# [Task objective]
Reproduce the data below line by line, from its first line to the line with "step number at", both included, and nothing past that point.

START Provided data

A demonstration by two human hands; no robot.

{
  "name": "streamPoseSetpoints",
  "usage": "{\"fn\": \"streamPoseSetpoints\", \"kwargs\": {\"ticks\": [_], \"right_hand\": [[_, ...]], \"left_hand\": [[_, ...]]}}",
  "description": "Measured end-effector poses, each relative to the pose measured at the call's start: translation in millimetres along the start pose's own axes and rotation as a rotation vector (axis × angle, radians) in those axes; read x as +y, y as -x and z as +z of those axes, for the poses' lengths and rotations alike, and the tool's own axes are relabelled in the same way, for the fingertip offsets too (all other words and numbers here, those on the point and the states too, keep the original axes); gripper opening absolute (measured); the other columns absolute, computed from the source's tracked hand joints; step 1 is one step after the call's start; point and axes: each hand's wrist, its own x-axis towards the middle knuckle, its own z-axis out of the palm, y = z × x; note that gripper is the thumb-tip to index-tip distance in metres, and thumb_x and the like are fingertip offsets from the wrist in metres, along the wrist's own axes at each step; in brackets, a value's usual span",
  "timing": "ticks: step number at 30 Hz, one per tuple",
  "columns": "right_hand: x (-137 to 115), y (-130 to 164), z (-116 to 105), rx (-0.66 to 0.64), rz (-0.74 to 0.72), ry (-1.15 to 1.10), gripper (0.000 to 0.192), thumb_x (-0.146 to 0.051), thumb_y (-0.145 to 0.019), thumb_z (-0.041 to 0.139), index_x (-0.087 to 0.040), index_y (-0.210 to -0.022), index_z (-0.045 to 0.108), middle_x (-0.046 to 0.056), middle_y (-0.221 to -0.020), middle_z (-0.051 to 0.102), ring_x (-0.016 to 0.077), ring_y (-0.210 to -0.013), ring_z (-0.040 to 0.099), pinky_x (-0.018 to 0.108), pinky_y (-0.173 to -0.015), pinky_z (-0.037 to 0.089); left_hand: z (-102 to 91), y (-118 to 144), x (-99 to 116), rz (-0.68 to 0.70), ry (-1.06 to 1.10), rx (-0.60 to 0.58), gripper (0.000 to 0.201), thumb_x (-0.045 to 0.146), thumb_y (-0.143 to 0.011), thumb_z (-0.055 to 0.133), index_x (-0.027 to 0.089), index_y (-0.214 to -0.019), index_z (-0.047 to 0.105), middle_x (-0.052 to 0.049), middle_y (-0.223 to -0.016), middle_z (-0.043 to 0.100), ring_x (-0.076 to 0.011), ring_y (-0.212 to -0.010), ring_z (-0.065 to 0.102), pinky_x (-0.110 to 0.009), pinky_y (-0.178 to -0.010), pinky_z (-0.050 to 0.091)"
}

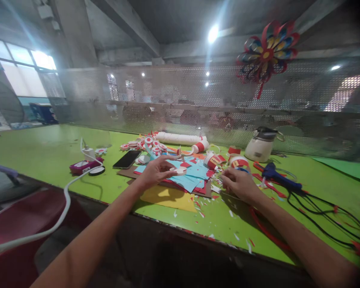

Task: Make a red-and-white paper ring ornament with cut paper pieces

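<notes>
My left hand [157, 171] is over the paper pile, holding a small round white paper piece [180, 171] between thumb and fingers. My right hand [237, 183] is to the right of the pile with its fingers curled together; what they hold, if anything, I cannot make out. Just behind it stands a red and white paper cup [239, 161], with a bit of blue showing by the knuckles. Light blue paper pieces [187, 183] lie over red and brown sheets between my hands. A yellow sheet [171, 199] sticks out in front.
Red and white round paper pieces [150, 142] are heaped at the back, near a white roll [180, 138]. A phone [127, 159] and a purple power box [85, 166] lie left. A blue glue gun [280, 179] with black cords and a white kettle [260, 146] are right.
</notes>
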Motion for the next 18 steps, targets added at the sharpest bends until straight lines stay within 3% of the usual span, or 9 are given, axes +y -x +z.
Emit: {"fn": "streamPoseSetpoints", "kwargs": {"ticks": [4, 9, 14, 18], "right_hand": [[0.8, 0.2, 0.6, -0.014, 0.005, -0.02, 0.022, -0.035, -0.08, 0.046, -0.019, -0.068, 0.054, 0.002, -0.053, 0.06, 0.016, -0.048, 0.057, 0.028, -0.052, 0.042], [2.7, 0.0, 2.2, -0.012, 0.011, -0.076, 0.02, -0.036, -0.078, 0.047, -0.02, -0.066, 0.052, 0.001, -0.051, 0.06, 0.0162, -0.046, 0.057, 0.028, -0.05, 0.043], [4.2, 0.4, 3.8, -0.016, 0.013, -0.085, 0.019, -0.035, -0.077, 0.048, -0.02, -0.066, 0.052, 0.0, -0.05, 0.06, 0.0162, -0.044, 0.058, 0.028, -0.05, 0.043], [6.8, 0.4, 7.8, -0.046, -0.014, -0.122, 0.018, -0.034, -0.078, 0.047, -0.02, -0.067, 0.051, 0.0, -0.049, 0.06, 0.016, -0.043, 0.057, 0.027, -0.047, 0.042]], "left_hand": [[-0.1, -0.5, 2.6, -0.068, 0.086, -0.037, 0.037, 0.03, -0.07, 0.07, 0.014, -0.098, 0.052, -0.005, -0.079, 0.068, -0.0142, -0.073, 0.064, -0.027, -0.065, 0.05], [-2.9, -1.1, 3.4, -0.064, -0.042, -0.048, 0.023, 0.033, -0.072, 0.067, 0.014, -0.08, 0.058, -0.002, -0.066, 0.065, -0.0109, -0.058, 0.06, -0.023, -0.055, 0.046], [-2.8, -1.9, 0.6, -0.271, -0.08, -0.145, 0.029, 0.041, -0.076, 0.061, 0.012, -0.077, 0.058, -0.005, -0.06, 0.065, -0.0111, -0.049, 0.058, -0.024, -0.051, 0.046], [-1.5, -1.1, -1.5, -0.322, -0.103, -0.139, 0.026, 0.037, -0.077, 0.059, 0.012, -0.07, 0.056, -0.006, -0.06, 0.064, -0.0112, -0.051, 0.058, -0.024, -0.051, 0.045]]}}
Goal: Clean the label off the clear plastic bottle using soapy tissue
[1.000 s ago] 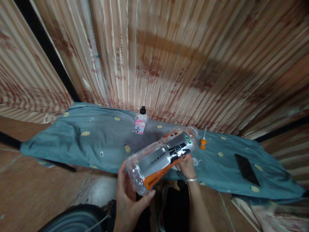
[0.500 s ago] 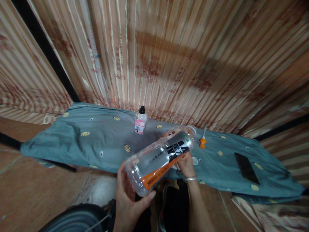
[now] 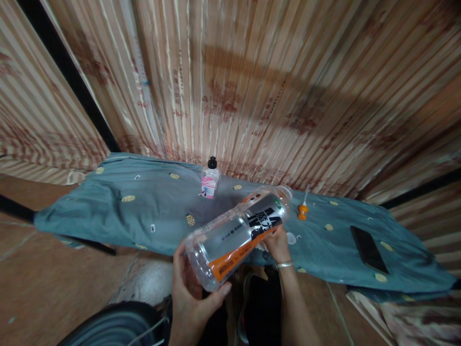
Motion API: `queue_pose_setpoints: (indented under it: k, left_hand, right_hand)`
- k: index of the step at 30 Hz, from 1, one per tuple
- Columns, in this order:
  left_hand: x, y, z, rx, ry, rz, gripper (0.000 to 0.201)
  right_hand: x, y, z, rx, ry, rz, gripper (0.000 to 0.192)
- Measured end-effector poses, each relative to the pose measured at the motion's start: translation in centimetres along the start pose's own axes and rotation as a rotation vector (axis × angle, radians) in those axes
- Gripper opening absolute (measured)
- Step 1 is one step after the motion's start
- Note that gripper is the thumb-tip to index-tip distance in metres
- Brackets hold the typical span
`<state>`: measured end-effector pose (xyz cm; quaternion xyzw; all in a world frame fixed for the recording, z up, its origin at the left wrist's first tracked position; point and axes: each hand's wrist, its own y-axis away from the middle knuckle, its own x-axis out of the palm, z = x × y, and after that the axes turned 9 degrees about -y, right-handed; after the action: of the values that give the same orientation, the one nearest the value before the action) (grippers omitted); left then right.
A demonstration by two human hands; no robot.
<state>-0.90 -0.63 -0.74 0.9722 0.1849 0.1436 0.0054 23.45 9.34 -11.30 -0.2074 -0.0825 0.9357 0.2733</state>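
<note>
Gripping a tilted clear plastic bottle (image 3: 239,235), left hand (image 3: 190,293) cups its base, right hand (image 3: 277,242) its upper part.

Big bottle (image 3: 239,235) held on its side above near edge of cloth (image 3: 118,216), between both hands: left hand (image 3: 190,298) at its base, nearer camera, right hand (image 3: 277,242) under its neck end. Small bottle (image 3: 209,179) upright on cloth behind it, near curtain (image 3: 252,96). Nozzle cap (image 3: 303,210) just right of neck. Phone (image 3: 367,250) on cloth far right.
</note>
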Motion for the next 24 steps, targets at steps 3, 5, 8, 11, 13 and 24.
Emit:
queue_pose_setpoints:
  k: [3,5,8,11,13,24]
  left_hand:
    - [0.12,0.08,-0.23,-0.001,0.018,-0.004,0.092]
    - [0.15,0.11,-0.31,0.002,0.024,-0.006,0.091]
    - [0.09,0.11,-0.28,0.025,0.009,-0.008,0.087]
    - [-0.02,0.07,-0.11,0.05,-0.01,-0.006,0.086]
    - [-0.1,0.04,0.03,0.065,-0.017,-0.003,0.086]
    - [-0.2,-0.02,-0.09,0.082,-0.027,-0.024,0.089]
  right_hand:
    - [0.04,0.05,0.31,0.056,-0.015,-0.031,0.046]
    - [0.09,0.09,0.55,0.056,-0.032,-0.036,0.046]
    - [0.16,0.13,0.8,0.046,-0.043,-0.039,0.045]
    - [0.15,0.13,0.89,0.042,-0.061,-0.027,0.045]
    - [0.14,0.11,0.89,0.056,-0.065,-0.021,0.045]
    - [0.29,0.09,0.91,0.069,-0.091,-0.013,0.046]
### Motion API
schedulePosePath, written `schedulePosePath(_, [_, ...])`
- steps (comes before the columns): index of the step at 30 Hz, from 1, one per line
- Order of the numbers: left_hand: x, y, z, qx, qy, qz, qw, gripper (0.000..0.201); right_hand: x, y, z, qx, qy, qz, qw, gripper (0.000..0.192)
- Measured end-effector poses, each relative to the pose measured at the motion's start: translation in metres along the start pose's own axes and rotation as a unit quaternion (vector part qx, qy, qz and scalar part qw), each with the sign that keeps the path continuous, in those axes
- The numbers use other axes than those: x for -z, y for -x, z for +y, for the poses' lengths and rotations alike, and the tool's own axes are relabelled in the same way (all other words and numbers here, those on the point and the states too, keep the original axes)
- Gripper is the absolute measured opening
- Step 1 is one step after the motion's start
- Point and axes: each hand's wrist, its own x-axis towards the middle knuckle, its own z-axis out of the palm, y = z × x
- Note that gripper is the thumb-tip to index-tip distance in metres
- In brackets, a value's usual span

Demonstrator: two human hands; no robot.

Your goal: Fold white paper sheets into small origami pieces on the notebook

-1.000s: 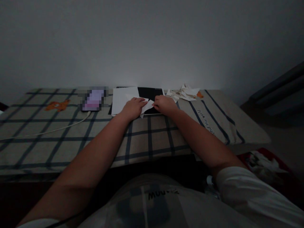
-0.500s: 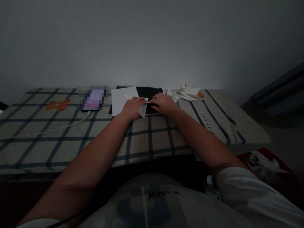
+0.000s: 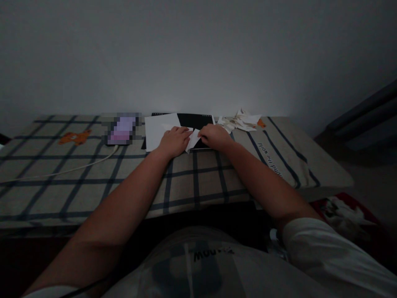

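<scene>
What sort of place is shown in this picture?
Probably a room at home: a beige tablecloth with blue checks, a rectangular phone with a purple screen, and its thin white cable.

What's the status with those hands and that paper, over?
Left hand resting on white paper. Right hand touching small white flap. Paper scraps beside right hand, clear of the flap.

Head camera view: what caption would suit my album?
Left hand on white paper, right hand at a white flap, paper scraps alongside.

Pale sleeves [image 3: 328, 248], dark-lettered shirt [image 3: 245, 269]
</scene>
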Motion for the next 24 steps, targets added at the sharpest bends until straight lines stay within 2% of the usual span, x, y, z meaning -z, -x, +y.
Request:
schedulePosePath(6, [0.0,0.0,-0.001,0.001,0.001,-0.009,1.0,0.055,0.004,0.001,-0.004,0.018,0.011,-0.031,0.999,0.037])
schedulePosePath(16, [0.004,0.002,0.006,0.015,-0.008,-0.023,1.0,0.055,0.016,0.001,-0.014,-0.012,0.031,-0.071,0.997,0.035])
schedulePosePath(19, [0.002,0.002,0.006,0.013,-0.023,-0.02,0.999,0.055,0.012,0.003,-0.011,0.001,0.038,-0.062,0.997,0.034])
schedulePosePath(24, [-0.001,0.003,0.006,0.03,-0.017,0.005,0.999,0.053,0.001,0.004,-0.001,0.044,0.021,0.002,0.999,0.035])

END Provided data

# [The answer]
A demonstration by two human hands; no robot.

{
  "name": "streamPoseSetpoints",
  "usage": "{\"fn\": \"streamPoseSetpoints\", \"kwargs\": {\"ticks\": [_], \"right_hand\": [[_, ...]], \"left_hand\": [[_, ...]]}}",
  "description": "Measured end-effector poses, each relative to the pose measured at the call's start: translation in millimetres along the start pose's own axes and rotation as a rotation vector (axis × angle, radians) in those axes; read x as +y, y as -x and z as +z of those axes, for the poses' lengths and rotations alike, and the tool's own axes are relabelled in the same way, for the fingertip offsets too (all other words and numbers here, those on the point and the states too, keep the original axes); gripper opening absolute (measured); the other columns absolute, computed from the source's tracked hand joints; step 1 is one step after the call's start; point and axes: each hand's wrist, its own x-axis towards the middle knuckle, its own z-axis out of the palm, y = z × x; note that gripper is the thumb-tip to index-tip distance in metres, and thumb_x and the like are fingertip offsets from the wrist in metres, along the wrist's own axes at each step; in brackets, a value's usual span",
  "timing": "ticks: step number at 30 Hz, one per tuple",

Nothing remains to be done for this exercise.